Certes, on pourrait bien commencer par définir la « perspective décoloniale » avec des auteur·ices de référence, pour préciser que son « point focal n’est plus tant le colonialisme […] que la colonialité », qui se déploie sur la longue durée, et dont il ne serait « que l’une des manifestations historiques »3.
On pourrait aussi poursuivre en renvoyant l’idée de « décolonisation de l’architecture » à la centaine d’ouvrages qui travaillent les relations fondamentales entre modernité architecturale et racisme structurel, les liens entre urbanisation et impérialisme, l’architecture comme arme de prédilection pour la colonisation de peuplement et la ségrégation voire l’apartheid, la possibilité de revendiquer et se réapproprier les vestiges architecturaux en contexte post-coloniaux, les troubles héritages et opportunités en contextes tropicaux, et bien d’autres encore4.
On pourrait aussi gloser sur la nécessité de préciser le sens exact du terme « décolonial », que des auteur·ices tels que le sociologue Stéphane Dufoix ont probablement raison de caractériser d’aussi « lourd de sens » que de « léger comme une plume, facile à utiliser sans risquer de se voir démentir puisqu’il circule sans signification véritable »5. Ou encore débattre de savoir s’il est question de le prendre comme une métaphore ou non lorsqu’il est employé au sujet de l’architecture6.
Tout cela, toutefois, ne répondrait pas tout à fait aux questionnements légitimes que pourraient se poser étudiant·es, enseignant·es, praticien·nes, chercheur·ses et institutionnel·les de l’architecture quant à la concrétude de la chose. En clair : par où faudrait-il décoloniser quoi, et comment ? Ainsi la présente contribution propose-t-elle onze points, qui, chacun à leur manière, tentent de dire le plus concrètement possible ce que pourrait être une décolonisation effective de l’architecture.
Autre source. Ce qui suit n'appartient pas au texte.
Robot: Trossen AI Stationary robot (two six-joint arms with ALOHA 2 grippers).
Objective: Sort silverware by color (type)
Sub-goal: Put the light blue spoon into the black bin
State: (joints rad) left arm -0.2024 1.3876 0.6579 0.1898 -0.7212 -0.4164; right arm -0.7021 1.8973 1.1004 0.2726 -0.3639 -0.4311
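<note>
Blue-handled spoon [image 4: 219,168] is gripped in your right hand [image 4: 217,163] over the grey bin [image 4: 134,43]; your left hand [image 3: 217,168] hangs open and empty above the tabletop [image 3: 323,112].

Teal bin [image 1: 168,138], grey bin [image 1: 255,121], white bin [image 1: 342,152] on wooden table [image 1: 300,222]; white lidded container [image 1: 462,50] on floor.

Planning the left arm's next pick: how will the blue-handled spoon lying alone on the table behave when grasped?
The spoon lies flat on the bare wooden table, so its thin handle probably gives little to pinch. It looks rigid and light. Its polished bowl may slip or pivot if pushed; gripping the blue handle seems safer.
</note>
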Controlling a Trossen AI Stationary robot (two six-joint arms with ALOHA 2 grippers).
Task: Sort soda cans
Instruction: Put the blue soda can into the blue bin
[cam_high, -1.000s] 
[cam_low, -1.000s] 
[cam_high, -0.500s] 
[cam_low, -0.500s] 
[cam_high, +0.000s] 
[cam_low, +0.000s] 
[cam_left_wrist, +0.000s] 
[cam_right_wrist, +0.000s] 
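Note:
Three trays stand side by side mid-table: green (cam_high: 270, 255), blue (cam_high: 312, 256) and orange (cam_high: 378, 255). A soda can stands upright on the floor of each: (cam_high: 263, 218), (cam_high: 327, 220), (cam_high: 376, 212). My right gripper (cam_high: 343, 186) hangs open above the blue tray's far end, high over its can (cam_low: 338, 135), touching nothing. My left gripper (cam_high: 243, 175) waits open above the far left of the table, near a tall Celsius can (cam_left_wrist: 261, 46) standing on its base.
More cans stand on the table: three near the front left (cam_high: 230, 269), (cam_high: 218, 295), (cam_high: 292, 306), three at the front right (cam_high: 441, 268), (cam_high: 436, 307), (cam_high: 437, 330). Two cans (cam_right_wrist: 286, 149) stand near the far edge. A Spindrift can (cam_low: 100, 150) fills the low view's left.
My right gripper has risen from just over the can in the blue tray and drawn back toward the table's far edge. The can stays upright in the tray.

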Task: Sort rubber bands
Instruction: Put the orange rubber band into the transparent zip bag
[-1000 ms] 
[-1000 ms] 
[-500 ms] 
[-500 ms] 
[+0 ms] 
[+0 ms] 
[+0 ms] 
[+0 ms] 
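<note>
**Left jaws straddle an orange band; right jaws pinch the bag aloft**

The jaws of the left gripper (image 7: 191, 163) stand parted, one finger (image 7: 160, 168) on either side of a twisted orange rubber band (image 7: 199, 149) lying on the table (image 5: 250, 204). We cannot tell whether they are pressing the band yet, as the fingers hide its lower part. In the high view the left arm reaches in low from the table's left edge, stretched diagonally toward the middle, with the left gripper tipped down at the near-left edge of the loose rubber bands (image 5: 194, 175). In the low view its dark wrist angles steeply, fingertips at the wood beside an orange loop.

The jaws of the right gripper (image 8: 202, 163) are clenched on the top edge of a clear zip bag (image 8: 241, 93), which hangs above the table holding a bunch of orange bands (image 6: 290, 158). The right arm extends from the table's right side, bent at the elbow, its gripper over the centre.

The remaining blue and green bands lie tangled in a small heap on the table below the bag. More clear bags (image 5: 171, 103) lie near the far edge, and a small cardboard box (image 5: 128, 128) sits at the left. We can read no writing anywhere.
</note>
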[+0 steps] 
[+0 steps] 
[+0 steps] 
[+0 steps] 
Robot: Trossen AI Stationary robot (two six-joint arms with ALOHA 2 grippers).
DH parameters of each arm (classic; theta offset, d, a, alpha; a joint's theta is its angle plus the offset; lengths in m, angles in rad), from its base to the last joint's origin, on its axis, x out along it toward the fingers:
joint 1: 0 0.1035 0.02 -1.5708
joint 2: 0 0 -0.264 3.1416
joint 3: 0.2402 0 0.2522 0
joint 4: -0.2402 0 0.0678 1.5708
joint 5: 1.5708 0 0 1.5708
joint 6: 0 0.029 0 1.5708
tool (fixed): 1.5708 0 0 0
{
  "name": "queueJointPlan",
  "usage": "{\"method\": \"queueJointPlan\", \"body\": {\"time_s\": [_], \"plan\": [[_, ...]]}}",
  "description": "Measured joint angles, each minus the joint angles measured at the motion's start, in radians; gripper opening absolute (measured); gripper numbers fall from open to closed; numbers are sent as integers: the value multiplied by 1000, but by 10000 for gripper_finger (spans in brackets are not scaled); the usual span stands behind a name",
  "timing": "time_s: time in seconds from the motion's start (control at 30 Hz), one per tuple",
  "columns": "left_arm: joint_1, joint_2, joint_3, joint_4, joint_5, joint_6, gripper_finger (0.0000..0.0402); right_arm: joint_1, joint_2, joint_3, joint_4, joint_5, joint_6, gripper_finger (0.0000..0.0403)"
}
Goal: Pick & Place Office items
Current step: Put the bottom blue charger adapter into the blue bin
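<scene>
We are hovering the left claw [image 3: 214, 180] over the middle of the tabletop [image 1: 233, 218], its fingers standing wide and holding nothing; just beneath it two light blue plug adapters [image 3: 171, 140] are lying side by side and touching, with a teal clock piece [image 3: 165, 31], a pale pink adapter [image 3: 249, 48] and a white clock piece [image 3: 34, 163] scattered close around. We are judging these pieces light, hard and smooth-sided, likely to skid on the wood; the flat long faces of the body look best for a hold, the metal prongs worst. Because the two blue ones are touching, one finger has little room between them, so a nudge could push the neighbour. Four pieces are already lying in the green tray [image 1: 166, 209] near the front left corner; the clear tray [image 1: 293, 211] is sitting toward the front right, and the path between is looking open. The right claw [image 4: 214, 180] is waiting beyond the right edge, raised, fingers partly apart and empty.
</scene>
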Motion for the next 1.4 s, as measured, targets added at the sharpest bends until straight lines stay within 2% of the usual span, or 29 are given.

Onze pistes décoloniales pour l’architecture
Dire que l’architecture doit travailler à sa décolonisation, c’est vouloir ouvrir des questions :
- … de programme : qu’accepte-t-on de projeter en tant qu’architecte ? Parce que, généralement, architectes et urbanistes sont placé·es dans des situations de subordination à des commandes qui jamais – ou presque7 – ne posent la question de la « colonialité », il peut être difficile d’y travailler dans les tardives phases de maîtrise d’œuvre, et c’est à remonter en amont dans le processus de transformation de l’environnement bâti qu’il faut travailler. Alors, comment favoriser l’émergence de communautés métissées, critiques et alertes, concernées et solidaires, capables de reformuler les commandes ? Comment susciter l’émergence de corps sociaux créolisés capables de co-concevoir autrement les programmes et de poser les problématiques, de discuter de leurs bien-fondés, des nuisances qu’elles génèrent ou des intérêts qu’elle servent, des invisibilisations qu’elles reconduisent ou des dominations qu’elles perpétuent ?8
- … de chantiers, de filières, d’assemblage et de constructions : qui construit concrètement, selon quelles reconductions de système de dominations raciales et sociales plus ou moins invisibilisées ? Qui met en œuvre des matières polluantes à coût réduit, avant tout parce que c’est ce que nos dessins et les réalités économiques de la construction contemporaine suggèrent de faire ? Quand prend-on le temps de vérifier réellement qu’une forme ou une autre « d’esclavage moderne »9 (qui se joue toujours sur les personnes racisées, qu’elles soient nigérianes, vietnamiennes ou roumaines) n’est pas à l’œuvre sur son chantier ? En clair : « qui construit votre architecture »10 ?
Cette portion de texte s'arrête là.